Tânia, Léa e Emma barros viram as suas rotinas diárias e principalmente de treino alteradas pela pandemia de coronavírus. Mas a dedicação das irmãs mantém-se, com muitas adaptações e muita vontade de continuar a trabalhar.

Num mundo que enfrenta um inimigo invisível, a necessidade de adaptação é comum a todos. O desporto não é excepção. Com o bem de todos em mente, também os atletas do SC Braga se têm mantido em isolamento social, ainda que esta medida possa prejudicar a sua atividade desportiva.

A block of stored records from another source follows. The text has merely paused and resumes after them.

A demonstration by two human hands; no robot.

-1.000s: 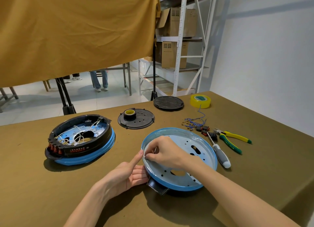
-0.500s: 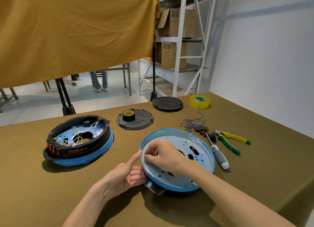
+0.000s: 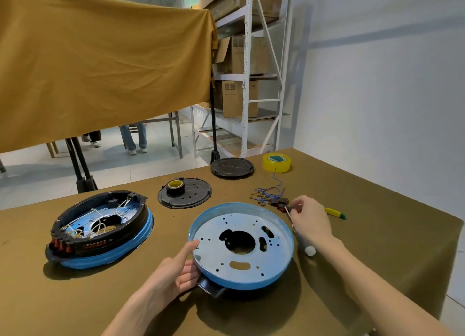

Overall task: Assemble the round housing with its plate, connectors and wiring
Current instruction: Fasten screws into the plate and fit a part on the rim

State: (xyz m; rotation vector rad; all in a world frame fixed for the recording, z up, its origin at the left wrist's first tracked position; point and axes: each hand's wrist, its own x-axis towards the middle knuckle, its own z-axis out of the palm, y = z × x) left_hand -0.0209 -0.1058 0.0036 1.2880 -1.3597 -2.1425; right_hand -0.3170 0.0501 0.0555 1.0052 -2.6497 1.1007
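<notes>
The open blue round housing [image 3: 251,206] lies in front of me, its pale perforated plate [image 3: 214,235] facing up and a black tab at its near edge. My left hand [image 3: 176,270] grips its left rim, thumb on top and fingers underneath. My right hand [image 3: 312,219] is past the housing's right rim, thumb and forefinger pinching a small black connector [image 3: 288,208] in the pile of red and black connectors [image 3: 276,203]. Loose blue wires [image 3: 269,193] with metal terminals lie just behind them.
A second, wired-up housing [image 3: 100,227] sits at left. A black disc carrying a tape roll [image 3: 185,193] and a black lid [image 3: 232,167] lie behind. Yellow tape [image 3: 276,162] is at the far right, with a screwdriver [image 3: 310,250] and yellow-handled pliers [image 3: 334,212] under my right hand.
My right hand left the housing's left inner rim and moved right to the connector pile. My left hand stayed on the rim, and the view tilted upward.
</notes>
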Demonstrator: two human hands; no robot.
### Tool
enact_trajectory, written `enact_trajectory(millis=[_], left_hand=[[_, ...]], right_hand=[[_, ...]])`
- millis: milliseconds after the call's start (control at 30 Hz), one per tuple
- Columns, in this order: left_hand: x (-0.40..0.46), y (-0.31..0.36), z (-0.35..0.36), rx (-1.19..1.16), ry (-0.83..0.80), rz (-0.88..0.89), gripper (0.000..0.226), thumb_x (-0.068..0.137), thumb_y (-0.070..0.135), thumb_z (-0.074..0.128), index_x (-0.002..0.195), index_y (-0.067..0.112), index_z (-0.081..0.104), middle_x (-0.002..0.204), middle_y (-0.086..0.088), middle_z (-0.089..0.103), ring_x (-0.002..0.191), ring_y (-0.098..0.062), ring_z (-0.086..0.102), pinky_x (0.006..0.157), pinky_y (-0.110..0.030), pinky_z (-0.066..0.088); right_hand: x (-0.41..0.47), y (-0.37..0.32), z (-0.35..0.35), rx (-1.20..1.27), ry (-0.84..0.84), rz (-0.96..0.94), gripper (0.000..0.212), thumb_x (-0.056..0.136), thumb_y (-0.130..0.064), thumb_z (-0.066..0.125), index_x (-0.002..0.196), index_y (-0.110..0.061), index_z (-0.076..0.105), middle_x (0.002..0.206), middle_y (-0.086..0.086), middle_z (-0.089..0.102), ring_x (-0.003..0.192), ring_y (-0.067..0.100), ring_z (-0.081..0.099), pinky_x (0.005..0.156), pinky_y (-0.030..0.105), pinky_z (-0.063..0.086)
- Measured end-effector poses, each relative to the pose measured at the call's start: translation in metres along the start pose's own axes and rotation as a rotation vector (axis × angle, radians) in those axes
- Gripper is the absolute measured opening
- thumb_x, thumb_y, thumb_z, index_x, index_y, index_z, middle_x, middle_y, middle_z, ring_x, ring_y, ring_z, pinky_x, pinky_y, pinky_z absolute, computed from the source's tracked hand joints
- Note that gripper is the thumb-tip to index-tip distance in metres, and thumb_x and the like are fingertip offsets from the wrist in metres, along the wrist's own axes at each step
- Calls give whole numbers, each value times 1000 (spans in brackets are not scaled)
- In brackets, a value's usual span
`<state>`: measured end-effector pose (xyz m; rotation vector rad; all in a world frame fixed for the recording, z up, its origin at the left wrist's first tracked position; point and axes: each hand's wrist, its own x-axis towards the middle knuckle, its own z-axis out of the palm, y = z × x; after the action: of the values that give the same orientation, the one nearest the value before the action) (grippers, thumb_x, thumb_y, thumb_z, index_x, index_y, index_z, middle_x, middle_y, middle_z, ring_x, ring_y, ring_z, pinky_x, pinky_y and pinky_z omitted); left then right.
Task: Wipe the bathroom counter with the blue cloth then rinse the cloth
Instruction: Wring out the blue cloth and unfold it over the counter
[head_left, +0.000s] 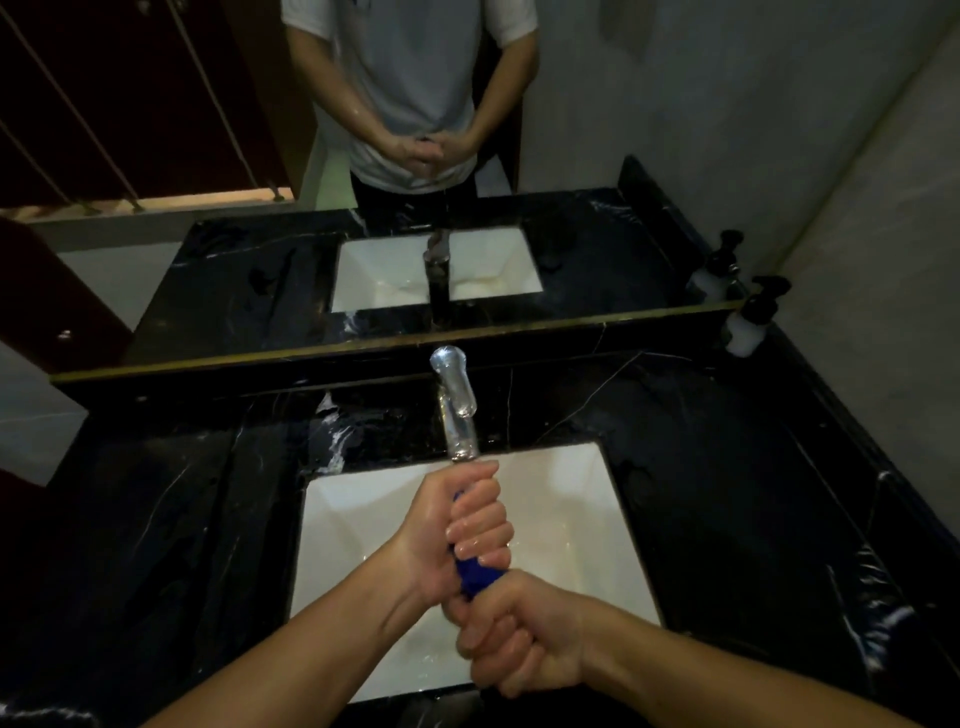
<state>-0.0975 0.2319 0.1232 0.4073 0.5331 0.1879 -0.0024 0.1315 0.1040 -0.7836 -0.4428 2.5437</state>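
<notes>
The blue cloth (475, 574) is rolled into a tight twist and held over the white sink (587, 519). My left hand (457, 525) grips its far end, just under the chrome tap (456, 402). My right hand (514, 639) grips its near end, fist closed. Only a short blue stretch shows between the two fists, plus a sliver at the left hand's knuckles. The black marble counter (727, 467) around the sink looks wet and shiny. I cannot tell whether water runs from the tap.
A mirror behind the counter reflects the sink, the tap and a person in a white shirt. A soap pump bottle (750, 322) stands at the counter's back right corner against the wall. A white wall runs along the right side.
</notes>
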Motion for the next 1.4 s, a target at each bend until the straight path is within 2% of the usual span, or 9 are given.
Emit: enact_trajectory(millis=[267, 533, 733, 900, 1067, 1167, 1233, 1300, 1400], left_hand=[[4, -6, 14, 1, -17, 64, 63, 96, 24, 47, 36, 19, 29, 28, 4, 22, 24, -11, 25, 41, -23, 17], [-1, 4, 33, 36, 44, 105, 62, 95, 23, 48, 36, 19, 29, 28, 4, 22, 24, -12, 24, 38, -21, 22], [-9, 1, 52, 415, 309, 22, 53, 96, 20, 46, 48, 21, 22, 39, 4, 17, 33, -13, 15, 38, -23, 21], [-9, 5, 68, 591, 336, -40, 52, 99, 21, 44, 51, 22, 23, 44, 4, 18, 37, -13, 15, 38, -24, 21], [-5, 8, 71, 234, 319, 208, 47, 96, 35, 55, 55, 13, 46, 47, -5, 40, 43, -19, 42, 54, -30, 43], [-11, 8, 59, 43, 337, 373, 35, 86, 35, 72, 103, 6, 64, 91, -19, 66, 91, -30, 64, 92, -44, 55], [-12, -3, 55, 163, 360, 365, 48, 79, 27, 79, 118, 6, 60, 107, -19, 65, 102, -31, 64, 90, -42, 58], [-9, -19, 60, 290, 369, 339, 44, 77, 19, 80, 114, 6, 60, 115, -22, 66, 103, -31, 67, 87, -40, 58], [-8, -34, 65, 250, 348, 413, 56, 79, 5, 77, 130, 7, 54, 126, -29, 66, 114, -38, 68, 93, -42, 57]], right_hand=[[-22, -8, 4, -118, 159, 30, 36, 84, -3, 41, 57, -24, 30, 43, -13, 30, 36, -1, 22, 36, 13, 10], [-36, -30, 11, -231, 186, 92, 45, 90, -2, 38, 52, -25, 36, 42, -14, 34, 34, -2, 29, 34, 12, 13], [-31, -31, 21, -583, 461, 266, 34, 81, -3, 50, 61, -22, 29, 44, -7, 30, 35, 6, 21, 42, 16, 11], [-35, -34, 24, -543, 430, 258, 31, 84, -2, 48, 65, -21, 33, 45, -7, 32, 35, 4, 24, 41, 14, 13], [-57, -39, 17, -754, 662, -103, 22, 85, -10, 65, 73, -18, 49, 53, -3, 46, 43, 10, 39, 45, 24, 27], [-76, -34, 7, -607, 784, -425, 21, 90, -25, 69, 103, -11, 60, 70, 1, 62, 56, 10, 53, 50, 23, 40], [-83, -26, 3, -588, 867, -560, 25, 96, -36, 64, 111, -16, 64, 81, 2, 68, 64, 10, 59, 56, 24, 45], [-86, -18, 0, -661, 977, -655, 30, 101, -42, 56, 103, -16, 70, 82, 3, 69, 68, 10, 61, 63, 28, 46], [-93, -9, -6, -887, 1138, -705, 32, 104, -42, 49, 101, -23, 75, 94, 0, 68, 81, 7, 63, 75, 28, 50]])
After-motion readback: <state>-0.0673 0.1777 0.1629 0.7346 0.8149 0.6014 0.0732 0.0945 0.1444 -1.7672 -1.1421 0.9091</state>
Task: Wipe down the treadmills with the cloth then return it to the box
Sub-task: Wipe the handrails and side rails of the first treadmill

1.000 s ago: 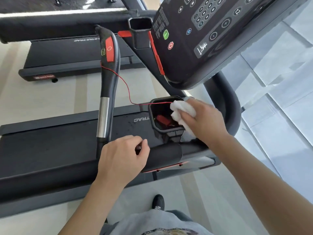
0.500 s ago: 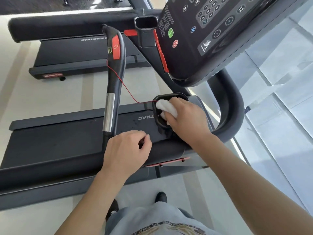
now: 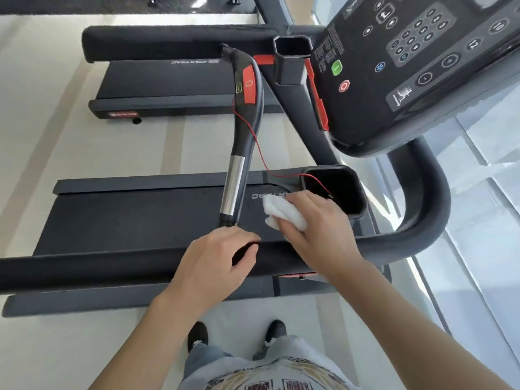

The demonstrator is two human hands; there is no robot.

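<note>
I stand beside a black treadmill [image 3: 135, 218] and look down over its padded side rail [image 3: 84, 266]. My right hand [image 3: 318, 229] grips a bunched white cloth [image 3: 284, 213] just above the rail, to the left of the black cup holder [image 3: 337, 190]. My left hand [image 3: 216, 263] is curled over the side rail, near the base of the grip bar [image 3: 239, 164]. A thin red safety cord [image 3: 261, 159] runs from the grip bar into the cup holder. The box is not in view.
The console [image 3: 408, 66] with its keypad and green and red buttons hangs overhead at the upper right. A second treadmill [image 3: 174, 80] stands further back. A curved handrail [image 3: 427, 192] sweeps round at the right, beside a glass wall. My shoes [image 3: 197, 333] stand on pale floor.
My right hand has drawn the cloth out of the cup holder and moved it left and down towards the side rail. My left hand has stayed on the rail.
</note>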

As campeãs nacionais de karaté Tânia, Léa e Emma Barros, foram as mais recentes convidadas da rubrica ‘Planeta Braga’, que o SC Braga tem vindo a realizar para manter os seus adeptos informados com a actualidade do clube. Numa rubrica que permite saber como os atletas bracarenses mantêm a sua forma física, preparação técnica, foco e motivação, as três irmãs também deram a conhecer como nasceu a paixão pela modalidade e como é para elas partilharem-na.

“Os treinos não são a mesma coisa como se pudesse sair de casa, mas temo-nos adaptado bem e tenho as minhas irmãs com quem posso treinar e o meu pai que é treinador. Antes da quarentena também preparamos a casa para os treinos. Continuamos a trabalhar rumo aos objectivos. Não sabemos quando se vão realizar as competições, mas estamos focadas na mesma”, afirma Tânia, apresentando as ambições que mantém: “o K1 de Rabat foi cancelado, o Campeonato da Europa e a prova Madrid também. É um bocado frustrante porque temos trabalhado imenso, mas faz todo o sentido. Nestas condições não é possível haver provas e é preferível que estejamos todos bem de saúde”.

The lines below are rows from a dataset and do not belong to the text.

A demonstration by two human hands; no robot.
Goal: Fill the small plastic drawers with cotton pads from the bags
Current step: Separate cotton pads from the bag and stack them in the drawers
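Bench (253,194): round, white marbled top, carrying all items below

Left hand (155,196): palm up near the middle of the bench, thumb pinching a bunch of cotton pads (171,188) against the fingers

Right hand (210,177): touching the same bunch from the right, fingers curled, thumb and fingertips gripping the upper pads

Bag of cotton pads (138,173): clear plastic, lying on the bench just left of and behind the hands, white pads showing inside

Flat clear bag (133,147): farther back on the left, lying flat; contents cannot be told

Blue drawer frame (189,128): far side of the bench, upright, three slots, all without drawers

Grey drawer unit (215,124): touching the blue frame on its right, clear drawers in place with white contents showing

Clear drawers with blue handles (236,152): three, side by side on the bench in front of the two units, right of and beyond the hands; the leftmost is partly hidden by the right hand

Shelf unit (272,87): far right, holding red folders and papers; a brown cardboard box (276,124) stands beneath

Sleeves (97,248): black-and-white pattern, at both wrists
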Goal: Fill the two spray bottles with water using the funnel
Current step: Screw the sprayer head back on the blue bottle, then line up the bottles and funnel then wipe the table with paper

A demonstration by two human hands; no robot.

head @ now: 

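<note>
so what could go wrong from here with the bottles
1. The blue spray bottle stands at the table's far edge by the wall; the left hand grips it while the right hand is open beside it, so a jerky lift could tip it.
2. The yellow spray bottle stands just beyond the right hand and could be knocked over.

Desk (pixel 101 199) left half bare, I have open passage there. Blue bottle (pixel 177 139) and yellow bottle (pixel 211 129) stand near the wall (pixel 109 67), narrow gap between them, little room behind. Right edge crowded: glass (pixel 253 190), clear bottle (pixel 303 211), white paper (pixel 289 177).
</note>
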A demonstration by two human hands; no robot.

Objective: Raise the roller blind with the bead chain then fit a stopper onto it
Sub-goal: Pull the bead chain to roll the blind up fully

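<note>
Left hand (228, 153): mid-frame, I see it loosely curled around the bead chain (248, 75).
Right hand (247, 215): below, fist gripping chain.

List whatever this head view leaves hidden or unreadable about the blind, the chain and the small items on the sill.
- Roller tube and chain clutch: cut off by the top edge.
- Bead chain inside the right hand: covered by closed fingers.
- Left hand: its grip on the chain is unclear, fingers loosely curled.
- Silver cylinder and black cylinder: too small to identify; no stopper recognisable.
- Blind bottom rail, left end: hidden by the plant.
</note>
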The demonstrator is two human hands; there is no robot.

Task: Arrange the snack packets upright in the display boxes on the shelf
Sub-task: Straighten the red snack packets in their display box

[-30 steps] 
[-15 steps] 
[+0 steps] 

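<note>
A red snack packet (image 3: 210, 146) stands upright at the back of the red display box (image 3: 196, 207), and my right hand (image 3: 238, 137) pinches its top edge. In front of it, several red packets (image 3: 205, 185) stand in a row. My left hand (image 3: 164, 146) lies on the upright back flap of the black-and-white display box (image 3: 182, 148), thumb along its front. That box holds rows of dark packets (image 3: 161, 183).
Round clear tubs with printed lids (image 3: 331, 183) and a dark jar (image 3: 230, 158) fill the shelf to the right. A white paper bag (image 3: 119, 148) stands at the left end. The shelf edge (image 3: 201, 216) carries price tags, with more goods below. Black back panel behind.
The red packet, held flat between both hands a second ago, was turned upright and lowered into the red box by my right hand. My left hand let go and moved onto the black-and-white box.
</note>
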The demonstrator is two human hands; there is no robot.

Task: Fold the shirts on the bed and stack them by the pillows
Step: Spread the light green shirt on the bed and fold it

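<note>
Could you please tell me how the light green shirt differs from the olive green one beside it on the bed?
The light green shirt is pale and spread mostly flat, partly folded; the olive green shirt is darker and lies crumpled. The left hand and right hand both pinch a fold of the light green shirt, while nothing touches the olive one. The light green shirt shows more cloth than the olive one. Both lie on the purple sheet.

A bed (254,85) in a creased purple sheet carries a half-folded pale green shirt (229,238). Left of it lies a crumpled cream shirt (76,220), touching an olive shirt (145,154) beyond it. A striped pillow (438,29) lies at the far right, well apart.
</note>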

Léa Barros falou da lesão que a tem impedido de praticar desporto e da paixão que a levou à modalidades: “estou a recuperar de uma lesão grave que me impossibilita qualquer tipo de prática desportiva. A situação actual impede-me de sair de casa, o que significa que não posso fazer os meus tratamentos de fisioterapia. Infelizmente, isto irá afectar a minha recuperação, que já não seria para cedo. Não sabíamos quando é que ia poder voltar, mas assim torna-se mais complicado. Continuo a seguir os planos do meu fisioterapeuta, mas nunca é a mesma coisa”, afirma lembrando ainda que “a paixão pelo karaté começou pela Tânia. Como o meu pai era treinador ela tomou o gosto pela modalidade e nós também sucessivamente. A Emma não gostava no início, mas depois de nos ver a praticar, também aderiu à modalidade.”

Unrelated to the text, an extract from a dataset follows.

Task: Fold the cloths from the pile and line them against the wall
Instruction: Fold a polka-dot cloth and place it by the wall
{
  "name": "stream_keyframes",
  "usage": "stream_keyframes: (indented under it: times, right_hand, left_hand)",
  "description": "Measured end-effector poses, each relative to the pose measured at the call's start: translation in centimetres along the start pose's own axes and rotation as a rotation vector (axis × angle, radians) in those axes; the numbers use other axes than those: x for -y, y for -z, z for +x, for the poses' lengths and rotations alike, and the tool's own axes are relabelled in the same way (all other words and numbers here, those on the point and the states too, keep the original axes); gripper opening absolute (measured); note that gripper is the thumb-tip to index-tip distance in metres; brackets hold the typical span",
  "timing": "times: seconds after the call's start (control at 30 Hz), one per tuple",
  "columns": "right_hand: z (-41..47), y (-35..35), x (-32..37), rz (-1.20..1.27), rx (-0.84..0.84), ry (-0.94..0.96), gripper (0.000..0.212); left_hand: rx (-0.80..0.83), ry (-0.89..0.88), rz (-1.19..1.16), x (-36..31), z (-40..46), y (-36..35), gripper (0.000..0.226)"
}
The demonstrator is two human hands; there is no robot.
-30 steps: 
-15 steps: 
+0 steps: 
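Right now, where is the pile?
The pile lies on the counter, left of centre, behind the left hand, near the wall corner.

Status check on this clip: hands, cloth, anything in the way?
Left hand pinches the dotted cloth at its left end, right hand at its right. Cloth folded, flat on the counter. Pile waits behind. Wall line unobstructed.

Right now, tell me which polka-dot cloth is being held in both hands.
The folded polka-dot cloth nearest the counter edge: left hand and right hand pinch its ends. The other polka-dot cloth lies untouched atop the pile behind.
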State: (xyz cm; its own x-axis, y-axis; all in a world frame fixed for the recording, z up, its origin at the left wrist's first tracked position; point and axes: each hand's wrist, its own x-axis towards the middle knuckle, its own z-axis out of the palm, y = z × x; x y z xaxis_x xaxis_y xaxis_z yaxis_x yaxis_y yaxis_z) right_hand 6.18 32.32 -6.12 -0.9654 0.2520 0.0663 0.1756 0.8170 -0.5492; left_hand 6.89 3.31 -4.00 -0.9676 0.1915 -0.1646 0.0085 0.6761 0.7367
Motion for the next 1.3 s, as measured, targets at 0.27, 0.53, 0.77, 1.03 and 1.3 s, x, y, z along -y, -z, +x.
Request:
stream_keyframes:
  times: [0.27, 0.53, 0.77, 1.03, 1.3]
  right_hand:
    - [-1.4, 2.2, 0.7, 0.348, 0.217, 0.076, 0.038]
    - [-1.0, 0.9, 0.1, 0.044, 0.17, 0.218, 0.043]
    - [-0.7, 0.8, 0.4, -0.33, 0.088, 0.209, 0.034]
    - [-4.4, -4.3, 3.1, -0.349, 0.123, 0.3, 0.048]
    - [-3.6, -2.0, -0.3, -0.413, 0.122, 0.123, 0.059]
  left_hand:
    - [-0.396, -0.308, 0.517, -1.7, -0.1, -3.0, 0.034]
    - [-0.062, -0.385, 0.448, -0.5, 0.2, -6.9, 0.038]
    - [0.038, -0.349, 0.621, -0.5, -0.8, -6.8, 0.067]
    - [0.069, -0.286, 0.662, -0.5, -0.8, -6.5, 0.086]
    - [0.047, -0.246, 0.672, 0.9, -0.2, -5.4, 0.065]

Emma Barros: “Eu também tive algumas competições adiadas. Em Maio ia ao Chipre, que foi anulado, em Julho ira à Croácia, espero que esta se mantenha de pé. Continuamos a treinar todas juntas e todos os dias com o mesmo foco de sempre. O meu maior sonho é ser sempre melhor e atingir os meus objectivos, como poder ir um dia aos Jogos Olímpicos”.